_Work to complete_.
Your output must match the data word for word, with every line included.

◇ ◇ ◇ ◇

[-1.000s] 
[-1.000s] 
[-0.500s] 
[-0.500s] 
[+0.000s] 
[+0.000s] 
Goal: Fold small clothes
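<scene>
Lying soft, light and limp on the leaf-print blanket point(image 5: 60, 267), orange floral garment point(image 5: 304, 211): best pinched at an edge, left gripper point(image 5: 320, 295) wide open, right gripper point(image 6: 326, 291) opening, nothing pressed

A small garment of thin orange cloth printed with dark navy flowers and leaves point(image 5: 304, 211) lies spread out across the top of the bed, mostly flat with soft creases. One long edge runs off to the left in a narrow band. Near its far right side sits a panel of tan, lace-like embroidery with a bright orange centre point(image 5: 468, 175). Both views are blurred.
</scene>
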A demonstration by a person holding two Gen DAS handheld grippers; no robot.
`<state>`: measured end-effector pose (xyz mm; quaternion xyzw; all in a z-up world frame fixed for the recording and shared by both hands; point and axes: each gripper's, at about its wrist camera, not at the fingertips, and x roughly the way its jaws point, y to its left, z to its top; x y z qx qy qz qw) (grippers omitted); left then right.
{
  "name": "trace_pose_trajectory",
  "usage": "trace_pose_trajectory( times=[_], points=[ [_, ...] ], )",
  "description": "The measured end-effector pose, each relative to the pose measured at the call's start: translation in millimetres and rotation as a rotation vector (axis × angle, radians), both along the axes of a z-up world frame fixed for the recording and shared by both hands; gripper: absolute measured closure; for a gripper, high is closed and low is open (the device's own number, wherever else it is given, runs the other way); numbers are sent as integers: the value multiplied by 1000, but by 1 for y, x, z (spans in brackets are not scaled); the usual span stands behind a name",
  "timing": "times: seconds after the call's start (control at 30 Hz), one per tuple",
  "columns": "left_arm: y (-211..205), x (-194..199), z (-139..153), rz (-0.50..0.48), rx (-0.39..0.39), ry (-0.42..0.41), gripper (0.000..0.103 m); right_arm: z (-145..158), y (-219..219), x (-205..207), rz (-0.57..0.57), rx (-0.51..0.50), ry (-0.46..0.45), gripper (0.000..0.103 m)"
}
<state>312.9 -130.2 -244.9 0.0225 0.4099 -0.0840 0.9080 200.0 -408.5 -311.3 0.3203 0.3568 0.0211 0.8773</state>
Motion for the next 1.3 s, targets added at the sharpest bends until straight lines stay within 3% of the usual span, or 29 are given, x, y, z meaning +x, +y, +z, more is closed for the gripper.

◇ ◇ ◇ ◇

_Answer to this problem_.
[-1.000s] 
[-1.000s] 
[-0.500s] 
[-0.500s] 
[+0.000s] 
[+0.000s] 
Goal: Fold small clothes
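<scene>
Lying soft, light and limp on the leaf-print blanket point(image 5: 60, 267), orange floral garment point(image 5: 304, 211): best pinched at an edge, left gripper point(image 5: 320, 295) wide open, right gripper point(image 6: 326, 291) opening, nothing pressed

A small garment of thin orange cloth printed with dark navy flowers and leaves point(image 5: 304, 211) lies spread out across the top of the bed, mostly flat with soft creases. One long edge runs off to the left in a narrow band. Near its far right side sits a panel of tan, lace-like embroidery with a bright orange centre point(image 5: 468, 175). Both views are blurred.
</scene>
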A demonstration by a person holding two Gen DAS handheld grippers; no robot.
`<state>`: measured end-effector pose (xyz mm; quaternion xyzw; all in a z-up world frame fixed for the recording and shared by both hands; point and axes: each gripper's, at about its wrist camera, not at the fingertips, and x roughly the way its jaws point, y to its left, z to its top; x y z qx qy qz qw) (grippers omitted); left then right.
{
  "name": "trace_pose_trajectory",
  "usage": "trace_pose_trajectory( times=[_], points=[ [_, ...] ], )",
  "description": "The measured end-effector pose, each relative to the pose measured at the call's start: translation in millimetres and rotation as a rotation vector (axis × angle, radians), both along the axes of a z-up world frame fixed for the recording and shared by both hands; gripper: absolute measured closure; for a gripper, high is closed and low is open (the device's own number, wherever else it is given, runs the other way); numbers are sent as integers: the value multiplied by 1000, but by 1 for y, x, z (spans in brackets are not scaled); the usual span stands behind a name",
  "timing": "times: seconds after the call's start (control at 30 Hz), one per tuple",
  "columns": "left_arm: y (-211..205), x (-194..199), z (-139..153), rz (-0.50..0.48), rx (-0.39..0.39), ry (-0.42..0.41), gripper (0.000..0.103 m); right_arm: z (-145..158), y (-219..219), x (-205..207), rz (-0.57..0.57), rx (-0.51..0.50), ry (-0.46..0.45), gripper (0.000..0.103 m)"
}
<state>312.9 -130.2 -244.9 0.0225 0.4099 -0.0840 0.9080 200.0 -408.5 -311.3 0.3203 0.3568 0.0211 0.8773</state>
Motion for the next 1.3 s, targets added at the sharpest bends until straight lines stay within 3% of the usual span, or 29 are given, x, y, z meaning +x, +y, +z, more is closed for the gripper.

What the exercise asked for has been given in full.